Previously, Andre C. Kalil, MD, MPH, professor of medicine and director of the transplant infectious diseases program at the University of Nebraska Medical Center, and colleagues reported reduced 28-day and 90-day mortality among sepsis patients with previous SOT at a single medical center. Although these results remained consistent after patient matching, multivariable regression and propensity score analysis, Donnelly and colleagues noted that these single-center finding may not be generalizable to the national population.
To expand upon these initial findings, Donnelly and colleagues conducted a retrospective cohort study using data collected from the University HealthSystem Consortium database between 2012 and 2014. The researchers examined outcomes among adult patients hospitalized at 250 facilities with ICD-9 codes for sepsis (n = 410,623) or severe sepsis (n = 903,816), comparing those with a recorded history of SOT with those who did not.
The researchers identified prior SOT among 3.9% of hospitalized patients with sepsis and 4.4% of those with severe sepsis. Those with prior SOT were more often younger, male and insured by Medicare or private insurance. Although less likely to be admitted to the ICU, they more frequently had hypertension, diabetes, renal failure, liver disease and deficiency anemia.
In-hospital mortality among SOT recipients was lower compared with nonrecipients for sepsis hospitalizations (8.3% vs. 12.7%) and severe sepsis (5.5% vs. 9.4%). These in-hospital mortality differences persisted following multivariate adjustment and analysis for both sepsis (OR = 0.78; 95% CI, 0.73-0.84) and severe sepsis (OR = 0.83; 95% CI, 0.79-0.87).
Analysis by transplant type revealed lower mortality among kidney, liver, kidney/liver or kidney/pancreas co-transplant patients, but higher mortality among those who received a lung transplant. Examination of a nonsepsis control population found no association between prior SOT and in-hospital mortality.
Although these findings “contradict the common perception that SOT recipients are at increased risk of death following sepsis,” the researchers wrote that the reduced mortality among patients receiving most types of SOT has several potential explanations. These include the receipt of immunosuppressive drugs and maintenance therapies, and the possibility that kidney, liver and co-transplant recipients could be experiencing lower risk infections or organ dysfunctions than the general sepsis population.
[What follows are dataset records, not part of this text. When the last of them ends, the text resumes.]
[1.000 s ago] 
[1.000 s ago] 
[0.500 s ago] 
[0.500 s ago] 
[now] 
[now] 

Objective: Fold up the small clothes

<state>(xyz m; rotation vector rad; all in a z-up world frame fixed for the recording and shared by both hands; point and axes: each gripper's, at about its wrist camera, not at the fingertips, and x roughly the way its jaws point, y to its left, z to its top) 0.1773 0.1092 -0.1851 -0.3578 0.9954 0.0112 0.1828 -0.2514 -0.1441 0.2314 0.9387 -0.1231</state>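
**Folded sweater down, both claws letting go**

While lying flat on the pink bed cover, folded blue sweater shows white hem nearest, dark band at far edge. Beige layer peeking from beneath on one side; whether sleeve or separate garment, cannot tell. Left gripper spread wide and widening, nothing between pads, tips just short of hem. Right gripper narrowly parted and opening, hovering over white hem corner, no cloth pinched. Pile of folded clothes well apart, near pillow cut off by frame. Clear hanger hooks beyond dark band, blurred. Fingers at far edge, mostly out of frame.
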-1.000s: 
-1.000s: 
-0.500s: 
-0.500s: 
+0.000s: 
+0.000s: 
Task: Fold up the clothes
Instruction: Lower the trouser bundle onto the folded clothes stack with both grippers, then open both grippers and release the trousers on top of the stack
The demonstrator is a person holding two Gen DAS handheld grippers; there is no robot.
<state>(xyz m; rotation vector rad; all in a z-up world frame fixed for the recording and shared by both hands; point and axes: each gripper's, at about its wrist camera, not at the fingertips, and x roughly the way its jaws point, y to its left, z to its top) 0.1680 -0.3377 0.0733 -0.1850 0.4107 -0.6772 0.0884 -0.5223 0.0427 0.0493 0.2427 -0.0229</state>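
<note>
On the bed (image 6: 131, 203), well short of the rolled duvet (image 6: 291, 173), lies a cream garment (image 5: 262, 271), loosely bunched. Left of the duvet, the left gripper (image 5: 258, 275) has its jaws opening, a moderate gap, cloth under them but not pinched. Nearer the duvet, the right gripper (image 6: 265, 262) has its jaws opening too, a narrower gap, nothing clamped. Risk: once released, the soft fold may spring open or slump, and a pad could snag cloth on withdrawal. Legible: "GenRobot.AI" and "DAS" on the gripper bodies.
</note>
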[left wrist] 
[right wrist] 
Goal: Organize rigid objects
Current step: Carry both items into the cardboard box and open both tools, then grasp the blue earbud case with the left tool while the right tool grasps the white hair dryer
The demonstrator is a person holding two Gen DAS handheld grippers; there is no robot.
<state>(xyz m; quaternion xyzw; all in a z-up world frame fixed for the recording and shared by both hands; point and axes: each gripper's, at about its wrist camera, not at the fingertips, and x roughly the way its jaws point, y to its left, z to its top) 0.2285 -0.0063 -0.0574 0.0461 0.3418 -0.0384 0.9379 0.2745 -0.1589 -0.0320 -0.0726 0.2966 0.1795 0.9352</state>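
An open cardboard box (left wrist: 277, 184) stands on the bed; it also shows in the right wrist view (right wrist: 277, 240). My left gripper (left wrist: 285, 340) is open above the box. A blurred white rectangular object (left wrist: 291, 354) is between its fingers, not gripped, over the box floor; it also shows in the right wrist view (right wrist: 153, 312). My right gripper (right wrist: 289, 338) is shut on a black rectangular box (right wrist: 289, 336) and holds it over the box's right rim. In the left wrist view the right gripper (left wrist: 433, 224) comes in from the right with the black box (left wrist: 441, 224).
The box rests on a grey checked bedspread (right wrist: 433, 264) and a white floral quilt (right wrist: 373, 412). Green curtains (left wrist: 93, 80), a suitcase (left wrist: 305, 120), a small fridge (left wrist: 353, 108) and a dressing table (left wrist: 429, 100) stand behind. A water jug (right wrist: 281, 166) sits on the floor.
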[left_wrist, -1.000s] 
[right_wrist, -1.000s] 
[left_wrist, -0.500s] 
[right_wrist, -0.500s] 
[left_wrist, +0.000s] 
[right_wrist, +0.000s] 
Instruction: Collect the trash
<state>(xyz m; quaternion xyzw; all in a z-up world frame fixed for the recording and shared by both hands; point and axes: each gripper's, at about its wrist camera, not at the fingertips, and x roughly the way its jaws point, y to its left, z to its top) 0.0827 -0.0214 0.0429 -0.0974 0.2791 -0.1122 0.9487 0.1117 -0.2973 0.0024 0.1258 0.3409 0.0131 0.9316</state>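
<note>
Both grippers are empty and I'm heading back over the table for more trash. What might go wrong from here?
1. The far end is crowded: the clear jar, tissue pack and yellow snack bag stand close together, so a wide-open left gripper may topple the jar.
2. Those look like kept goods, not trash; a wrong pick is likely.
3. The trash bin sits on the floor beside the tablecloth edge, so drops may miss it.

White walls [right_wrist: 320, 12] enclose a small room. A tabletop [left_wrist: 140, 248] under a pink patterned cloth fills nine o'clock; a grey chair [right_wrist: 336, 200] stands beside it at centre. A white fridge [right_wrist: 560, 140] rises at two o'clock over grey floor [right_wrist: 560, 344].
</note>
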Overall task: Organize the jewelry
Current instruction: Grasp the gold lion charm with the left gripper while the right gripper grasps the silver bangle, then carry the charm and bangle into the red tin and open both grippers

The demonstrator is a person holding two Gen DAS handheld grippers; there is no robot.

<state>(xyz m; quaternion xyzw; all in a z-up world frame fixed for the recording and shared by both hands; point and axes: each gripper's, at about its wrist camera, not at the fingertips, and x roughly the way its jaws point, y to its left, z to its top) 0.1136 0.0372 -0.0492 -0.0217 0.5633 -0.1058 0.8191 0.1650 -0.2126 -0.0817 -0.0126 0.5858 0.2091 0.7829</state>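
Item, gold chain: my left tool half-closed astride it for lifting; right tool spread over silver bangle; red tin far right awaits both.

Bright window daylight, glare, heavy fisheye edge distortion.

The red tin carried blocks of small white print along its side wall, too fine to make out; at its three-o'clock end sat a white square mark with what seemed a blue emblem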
“Identifying the specific mechanisms contributing to lower mortality in this population could help to inform best practices for posttransplant care and sepsis prevention and treatment,” they concluded. – by Dave Muoio
Disclosures: Donnelly reports no relevant financial disclosures. Kalil reports research grants from Asahi Kasei and Spectral Diagnostics. Please see the full studies for a list of all other authors’ relevant financial disclosures.